Die politische Großwetterlage wird in der Regel in der Wirtschaft gemacht. Die Konjunkturanalyse von Jochen Höhme, mit der das Heft eröffnet wird, tangiert auch das wirtschaftspolitische Terrain der nächsten Zeit und stellt damit schon einen ersten Beitrag zum Vorfeld der Bundestagswahlen dar. Wir setzen den in Z 29 begonnenen Schwerpunkt "Der rechte Rechtsstaat" mit Beiträgen von Michael Benjamin, Wolfgang Richter und Gerhard Stuby fort, die der Rechtstaatswirklichkeit und dem Problem der Menschenrechte gewidmet sind. Die weiteren Beiträge von Gottfried Stiehler, Anneliese Braun und Maus Steinitz gruppieren sich um Fragen der gesellschaftlichen Wert , Arbeits und Sozialbeziehungen. Unter "Berichte und Diskussionen" bringen wir mehrere Beiträge zum Buch von Ingrao/Rossanda, zur Gramsci Diskussion, zur Potsdamer Tagung "Wirtschaft von unten" sowie eine Nachbetrachtung zur DGB Programmdiskussion.

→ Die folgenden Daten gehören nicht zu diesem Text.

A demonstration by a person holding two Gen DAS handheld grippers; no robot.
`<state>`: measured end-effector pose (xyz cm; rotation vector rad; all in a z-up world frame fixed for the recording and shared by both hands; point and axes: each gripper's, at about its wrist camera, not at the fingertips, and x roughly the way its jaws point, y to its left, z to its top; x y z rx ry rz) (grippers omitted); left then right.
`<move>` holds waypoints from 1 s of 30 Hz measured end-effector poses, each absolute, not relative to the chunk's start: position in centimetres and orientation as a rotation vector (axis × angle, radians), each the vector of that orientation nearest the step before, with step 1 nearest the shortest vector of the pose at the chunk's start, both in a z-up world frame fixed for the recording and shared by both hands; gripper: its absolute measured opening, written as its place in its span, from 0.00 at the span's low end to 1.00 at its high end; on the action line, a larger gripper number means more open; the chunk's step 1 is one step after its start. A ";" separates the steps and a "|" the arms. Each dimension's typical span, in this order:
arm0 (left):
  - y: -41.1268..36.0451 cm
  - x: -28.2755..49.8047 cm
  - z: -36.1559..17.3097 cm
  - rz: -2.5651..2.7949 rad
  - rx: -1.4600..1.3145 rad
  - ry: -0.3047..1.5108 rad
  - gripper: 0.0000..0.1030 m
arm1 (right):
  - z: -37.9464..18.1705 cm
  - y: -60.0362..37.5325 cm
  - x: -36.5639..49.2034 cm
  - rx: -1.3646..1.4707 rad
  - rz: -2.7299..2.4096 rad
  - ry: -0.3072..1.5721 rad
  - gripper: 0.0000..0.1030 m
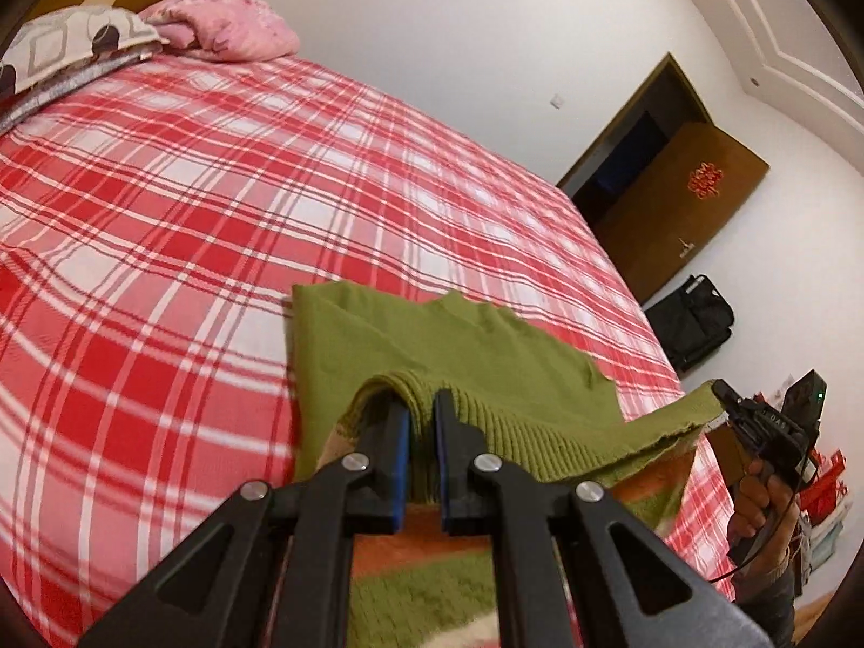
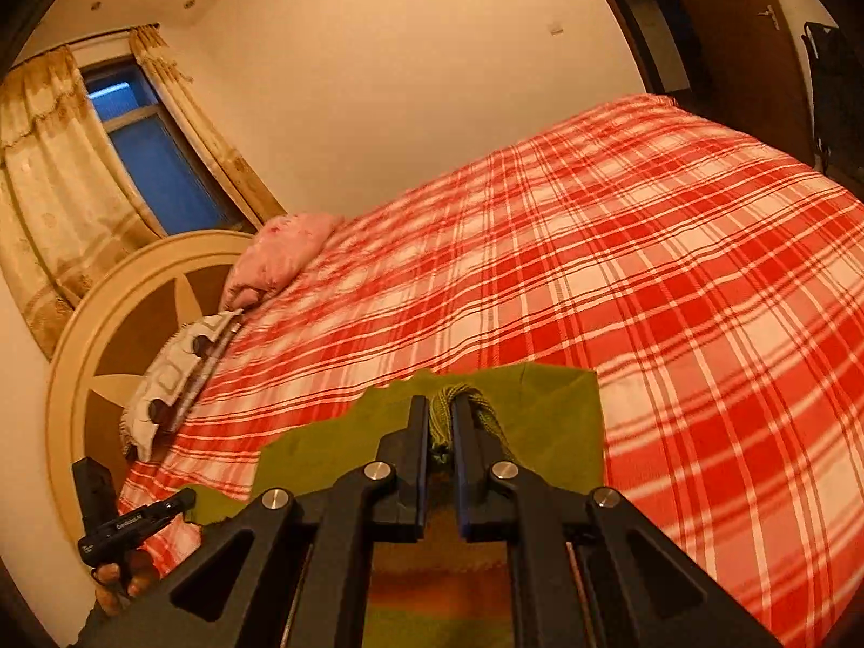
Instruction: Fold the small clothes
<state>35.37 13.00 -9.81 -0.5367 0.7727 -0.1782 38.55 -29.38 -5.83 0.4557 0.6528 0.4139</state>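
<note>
A small green knit sweater (image 1: 459, 345) with orange and cream stripes lies partly on the red plaid bed (image 1: 189, 216). My left gripper (image 1: 421, 405) is shut on its ribbed green hem and holds that edge lifted. My right gripper (image 2: 441, 410) is shut on the other end of the same hem, which bunches between its fingers. The sweater (image 2: 551, 410) hangs between both grippers over the near bed edge. The right gripper also shows at the right of the left wrist view (image 1: 723, 394), and the left gripper shows at the lower left of the right wrist view (image 2: 189, 497).
A pink pillow (image 1: 227, 27) and a grey patterned pillow (image 1: 70, 43) lie at the head of the bed. A round headboard (image 2: 108, 335) and a curtained window (image 2: 146, 151) stand behind. A brown door (image 1: 675, 205) and a black bag (image 1: 691, 318) are past the foot.
</note>
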 end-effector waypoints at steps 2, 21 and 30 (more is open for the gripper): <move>13.2 37.0 -10.5 -0.166 -0.542 0.789 0.08 | -6.8 -28.9 41.2 0.448 0.402 0.678 0.06; 14.3 43.6 -13.7 -0.028 -0.493 0.836 0.45 | -14.8 -29.2 52.3 0.397 0.192 0.829 0.53; 13.9 36.1 -14.9 0.008 -0.342 0.862 0.55 | -14.8 -29.9 44.2 0.288 0.264 0.867 0.54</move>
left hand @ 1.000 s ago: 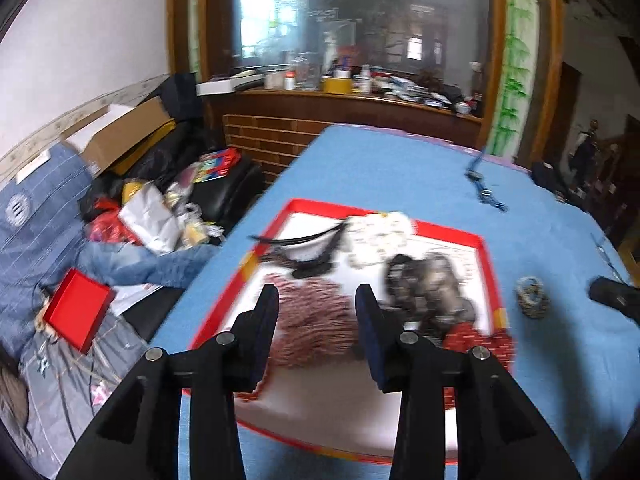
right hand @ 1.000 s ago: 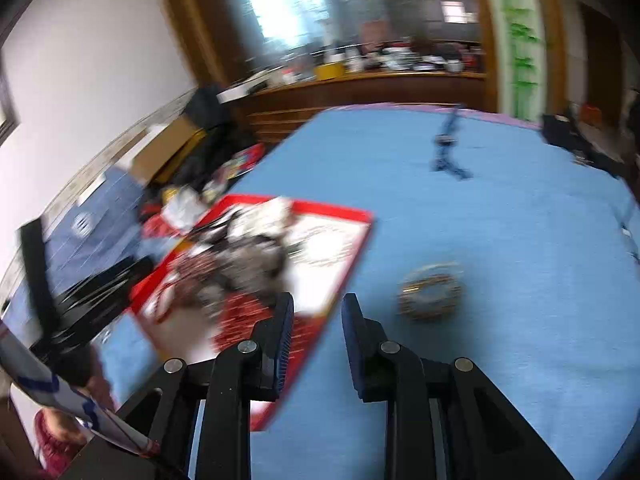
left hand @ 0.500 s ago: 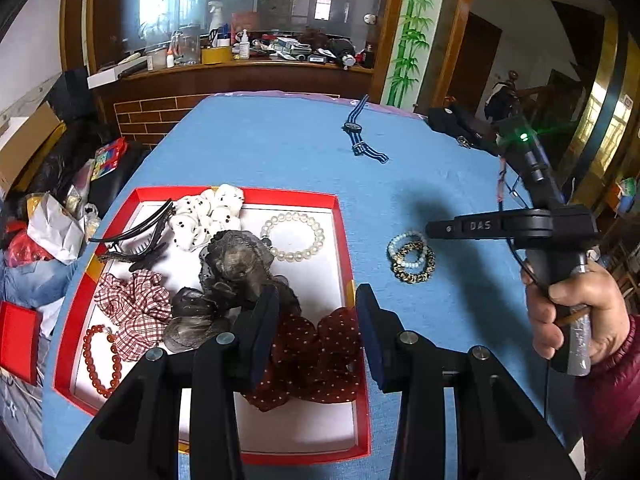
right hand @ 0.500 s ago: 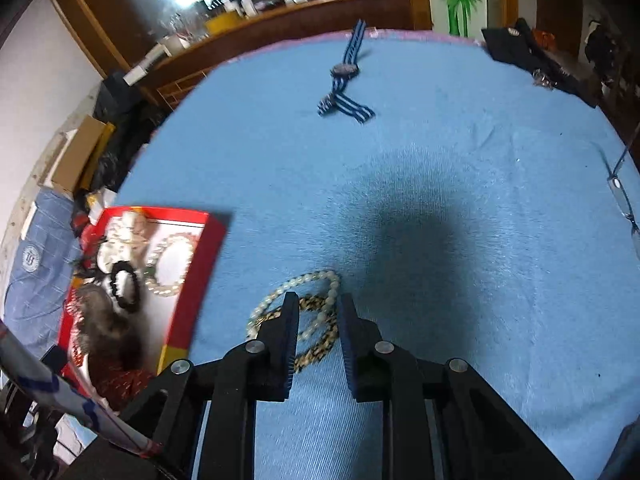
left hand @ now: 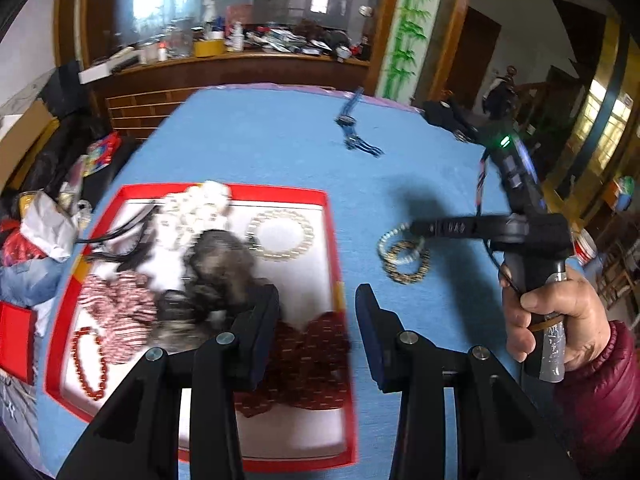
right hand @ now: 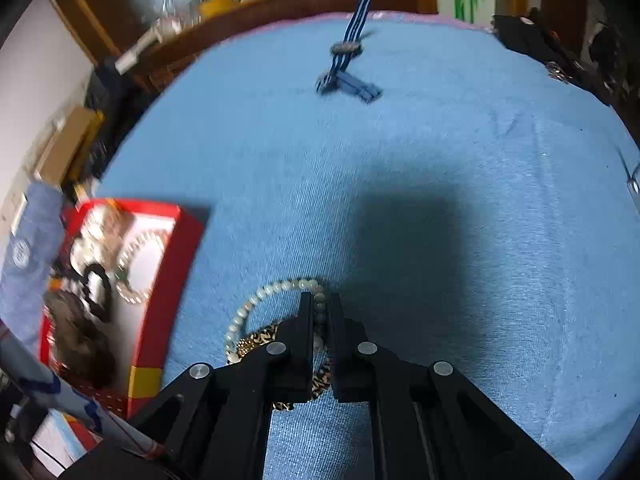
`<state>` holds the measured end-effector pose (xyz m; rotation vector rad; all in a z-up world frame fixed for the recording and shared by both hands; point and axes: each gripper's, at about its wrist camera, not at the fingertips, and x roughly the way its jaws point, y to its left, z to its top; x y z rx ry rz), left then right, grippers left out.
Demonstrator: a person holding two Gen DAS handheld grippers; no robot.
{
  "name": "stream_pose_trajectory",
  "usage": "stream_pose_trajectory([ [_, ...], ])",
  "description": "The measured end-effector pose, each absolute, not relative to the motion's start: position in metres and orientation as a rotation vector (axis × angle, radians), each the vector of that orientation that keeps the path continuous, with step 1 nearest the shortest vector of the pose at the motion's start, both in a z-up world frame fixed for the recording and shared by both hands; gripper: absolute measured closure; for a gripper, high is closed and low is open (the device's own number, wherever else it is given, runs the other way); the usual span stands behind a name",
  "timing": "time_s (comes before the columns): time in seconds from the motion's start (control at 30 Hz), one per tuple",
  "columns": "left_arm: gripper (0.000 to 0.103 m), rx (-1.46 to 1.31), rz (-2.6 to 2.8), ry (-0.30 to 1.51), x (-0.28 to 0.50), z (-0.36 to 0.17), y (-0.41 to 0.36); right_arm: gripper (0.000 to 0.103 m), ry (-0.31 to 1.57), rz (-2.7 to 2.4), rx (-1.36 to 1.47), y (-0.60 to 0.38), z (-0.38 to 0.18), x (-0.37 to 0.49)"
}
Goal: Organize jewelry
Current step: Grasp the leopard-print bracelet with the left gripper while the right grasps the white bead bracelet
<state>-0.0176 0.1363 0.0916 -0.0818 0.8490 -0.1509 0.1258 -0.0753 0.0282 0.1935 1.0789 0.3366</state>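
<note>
1. Right gripper [right hand: 319, 312] down on the blue table [right hand: 400, 184], fingers just closed and now clamped on the far arc of the pale bead bracelet [right hand: 256, 300], beads pinched between the pads.
2. Leopard-print bracelet [right hand: 320, 376] lying under and just behind those fingers, overlapping the pale one; apparently not in the grip.
3. Left gripper [left hand: 318, 320] hovering over the near right corner of the red tray [left hand: 328, 216], fingers apart, nothing between them.
4. Tray just to the left of the clamped bracelet, already filled with scrunchies and bead loops.
5. Likely next: lift and carry leftward over the tray's rim; right hand [left hand: 560, 320] clearly nearer.
</note>
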Motion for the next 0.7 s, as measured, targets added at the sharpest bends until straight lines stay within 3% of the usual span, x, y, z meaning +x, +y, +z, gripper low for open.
stream_pose_trajectory([
  [0.3,0.065,-0.086,-0.266,0.997,0.038,0.070,0.069,0.097,0.807,0.371,0.376,-0.146,0.068,0.083],
  [0.7,0.074,0.029,-0.143,1.158,0.109,0.027,0.023,0.096,0.796,0.401,0.517,-0.184,0.073,0.083],
])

Das nächste Heft von Z wird "Ökonomische Aspekte des modernen Kapitalismus" zum Gegenstand haben. Horst Heininger und Jörg Huffschmid bereiten den Schwerpunkt vor.

Mit großer Betroffenheit müssen wir den so frühen Tod von Wanja von Heiseler am 11. April 1997 mitteilen. 1938 geboren, gehörte Wanja von Heiseler zu jener Generation von Studenten der Bundesrepublik, die über den SDS, die "deutschlandpolitische Diskussion" und den beginnenden Vietnamkrieg in den sechziger Jahren Kommunisten wurden. Er war beteiligt an der Herausgabe der "Marxistischen Blätter" vor 1968, Mitarbeiter des "Instituts für Marxistische Studien und Forschungen" während der gesamten Arbeitszeit des Instituts (1968 1989) und einer der Mitherausgeber und Redakteure von Z bis 1993. So breit Wanja von Heiseler Interessenspektrum war, so sehr fesselten ihn als Soziologen, der zugleich Geschichte studiert hatte, soziale Bewegungen, das Handeln und Denken sozialer Gruppen und Klassen. Ihnen waren seine wichtigsten Studien im Rahmen des IMSF und der DKP gewidmet. Nach 1990 engagierte er sich in der PDS, deren Programmkommission er zeitweilig angehörte. Wir verlieren mit ihm einen weltoffenen, gebildeten, gastfreundlichen und in seiner zugleich sympathischen wie gelegentlich liebenswert chaotischen Umgangs und Arbeitsweise oft entwaffnend freundlichen Genossen und Arbeitskollegen.